После вечерней еды я пошел на ночную смену в подвал. Небо прояснилось. Со стороны русской деревни подлетела к лагерю птичья стая, схожая с серым ожерельем. Не знаю: щебетали ли птицы в просветлевшем небе или у меня во рту, у нёбной занавески. Не знаю также: издавали ли они щебет клювами или лапками, потирая их друг о друга, — а может, у них были в крыльях старые кости без хрящей.

Внезапно часть ожерелья оторвалась и разделилась на усики. Стоящему на задней вышке солдату три пары усиков залетели в лоб под фуражкой. И долго там оставались. Только когда я еще раз обернулся — уже на противоположной стороне, у заводских ворот, — они вылетели у него из затылка ниже околыша. Винтовка у солдата качнулась, но сам он не шелохнулся. Мне пришло в голову, что он из дерева, а его винтовка — из плоти.

Я бы не поменялся местами ни с часовым на вышке, ни с птичьим ожерельем.
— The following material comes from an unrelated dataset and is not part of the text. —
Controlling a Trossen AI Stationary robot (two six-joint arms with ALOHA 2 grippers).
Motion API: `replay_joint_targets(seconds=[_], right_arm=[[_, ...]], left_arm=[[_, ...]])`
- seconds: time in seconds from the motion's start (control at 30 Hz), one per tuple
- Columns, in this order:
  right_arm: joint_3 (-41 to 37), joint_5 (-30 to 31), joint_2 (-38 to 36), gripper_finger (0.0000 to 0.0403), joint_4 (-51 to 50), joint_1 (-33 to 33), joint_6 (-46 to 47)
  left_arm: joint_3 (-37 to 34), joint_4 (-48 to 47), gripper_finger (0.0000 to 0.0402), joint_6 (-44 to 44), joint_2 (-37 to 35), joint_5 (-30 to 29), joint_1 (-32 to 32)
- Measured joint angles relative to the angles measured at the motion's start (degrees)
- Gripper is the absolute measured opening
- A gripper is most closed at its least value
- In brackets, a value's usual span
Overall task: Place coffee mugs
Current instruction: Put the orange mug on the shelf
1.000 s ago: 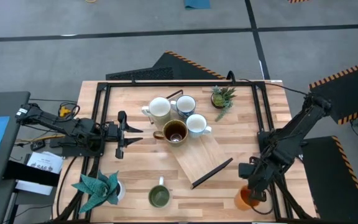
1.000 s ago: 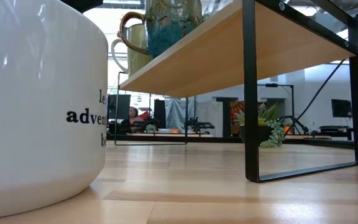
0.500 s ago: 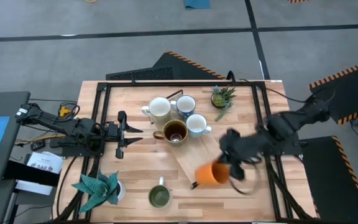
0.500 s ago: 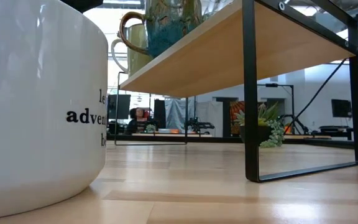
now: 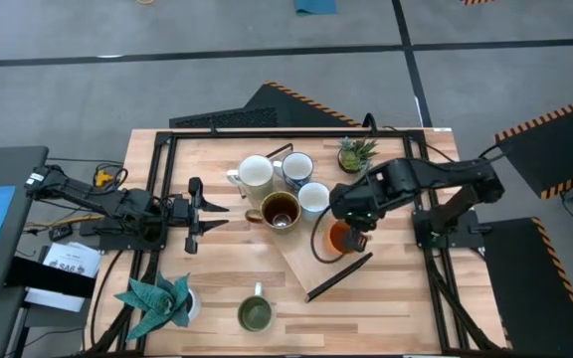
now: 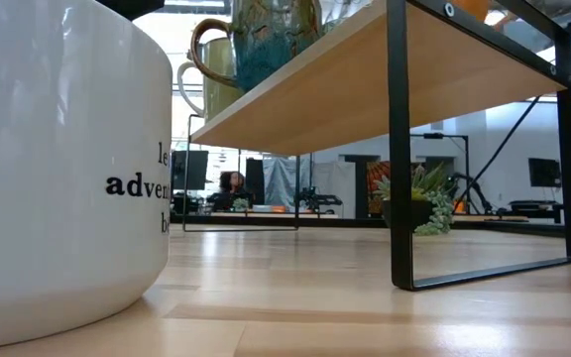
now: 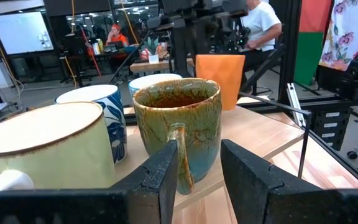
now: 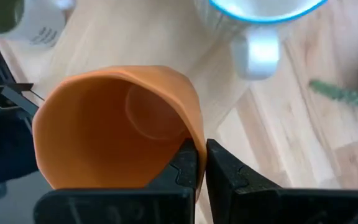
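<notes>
My right gripper (image 5: 352, 235) is shut on the orange mug (image 5: 338, 240) over the wooden shelf (image 5: 318, 261). On the shelf stand a cream mug (image 5: 255, 172), a blue-patterned mug (image 5: 296, 167), a white mug (image 5: 314, 199) and a dark brown mug (image 5: 280, 211). A green mug (image 5: 255, 314) sits on the table near the front edge. My left gripper (image 5: 223, 216) stands open and level to the left of the brown mug (image 7: 178, 134), apart from its handle. My right gripper pinches the orange mug's wall at the rim (image 8: 194, 138), one finger (image 8: 185, 167) inside the mug and one outside. The fingers come from above, pointing steeply down. The mug hangs mouth up; I cannot tell whether its base touches the shelf.
A small pot with a spiky green plant (image 5: 356, 155) stands at the far right of the shelf. A teal paper plant (image 5: 157, 301) sits at the near left. The black frame (image 5: 286, 132) rims the table. A large white lettered mug (image 6: 57, 159) fills the low view's left.
My right gripper has carried the orange mug from the table's near right corner up and toward the far left, over the shelf. The mug lay tipped on its side midway and now hangs mouth up beside the white mug. The gripper has tipped further downward.
</notes>
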Motion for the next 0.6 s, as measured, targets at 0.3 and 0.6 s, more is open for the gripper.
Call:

И рабочим, разгружающим шлак в подвале, — который, что ни вечер, спускается на шестьдесят четыре ступеньки вниз, — я бы тоже не хотел быть. Но вообще я не прочь с кем-нибудь поменяться. Неплохо было бы стать винтовкой.

В ночную смену я, как всегда, вываливал одну вагонетку за другой, а Альберт Гион их толкал. Потом мы поменялись. Горячий шлак обволакивает нас дымом. Его раскаленные комья отдают еловой смолой, а моя пропотевшая глотка припахивает чаем с медом. Глаза Альберта Гиона покачиваются, как два сваренных вкрутую яйца, а зубы у него — словно гребень для вычесывания вшей. Но его черного лица здесь, в подвале, при нем нет.

На «доске молчания», в перерыве, горящий кокс высвечивает наши ботинки и ноги до колен. Расстегивая куртку, Альберт Гион спрашивает:

— Как думаешь, Хайдрун Гаст больше скучает по своему немцу или по картофелю? Она уже не раз перекусывала нитку — кто знает, что было написано на других клочках. Адвокат прав, что ворует у нее еду. Долгое супружество пробуждает голод, а супружеская измена дает ощущение сытости.

Альберт Гион дотрагивается до моего колена. «Он так дает мне знать, что перерыв закончился», — решаю я. Однако он продолжает:

— Мне завтра достанется суп? Как полагает твоя проволока Минковского?

Проволока Минковского молчит. Мы сидим еще какое-то время, не говоря ни слова. Моя черная рука на скамейке не видна. Его — тоже.

На следующий день Пауль Гаст, хоть зубы у него еще болят, опять сидит в столовке возле своей жены. Он снова может есть, а она — молчать. Моя проволока Минковского полагает, что я разочарован, как бывает со мной нередко. А еще — что Альберт Гион сегодня язвителен, как никогда прежде. Он желает испортить аппетит адвокату и ищет ссоры. Адвокату он вменяет в вину, что тот невыносимо громко храпит во сне. Тогда становлюсь язвительным я и заверяю Альберта Гиона, что его храп громче адвокатского. Альберт Гион вне себя от злости: я помешал ему устроить ссору. Он на меня замахивается; его костлявое лицо похоже теперь на лошадиную морду. Покуда мы препирались, ложка адвоката давно уже зачерпывала из миски Хайдрун. Ее ложка окуналась в суп все реже, а его — все чаще. Он глотал, а жена его кашляла, чтобы хоть чем-нибудь занять свой рот. Кашляя, она прикрывала рот рукой и, как надлежит даме, отставляла мизинец, изъеденный серной кислотой и испачканный мазутом, — такой же грязный, как все пальцы в нашей столовке. Чистые руки мог предъявить лишь парикмахер Освальд Эньетер, однако они были не светлее грязи на наших руках: их покрывала густая шерсть, словно одолженная у земляных собачек. И у Труди Пеликан — с тех пор как она стала медсестрой — были чистые руки. Чистые, но желто-коричневые от ихтиолки, которую она втирает больным.

Пока я размышлял об оттопыренном пальчике Хайдрун Гаст и о том, что происходит с нашими руками, подошел Карли Хальмен. Он хотел поменяться со мной хлебом. От хлебного обмена я отказался — таким делом нужно заниматься на свежую голову — и остался при собственном хлебе. Карли Хальмен поменялся с Альбертом, а я пожалел о своей промашке, потому что ломоть хлеба, от которого теперь откусывал Альберт Гион, мне показался на треть больше моего.

На всех столах дребезжала жесть. «Каждая ложка супа — жестяной поцелуй, — подумал я. — И у каждого человека собственный голод превращается в чуждую ему власть». Как же хорошо я это вдруг понял и как быстро снова забыл.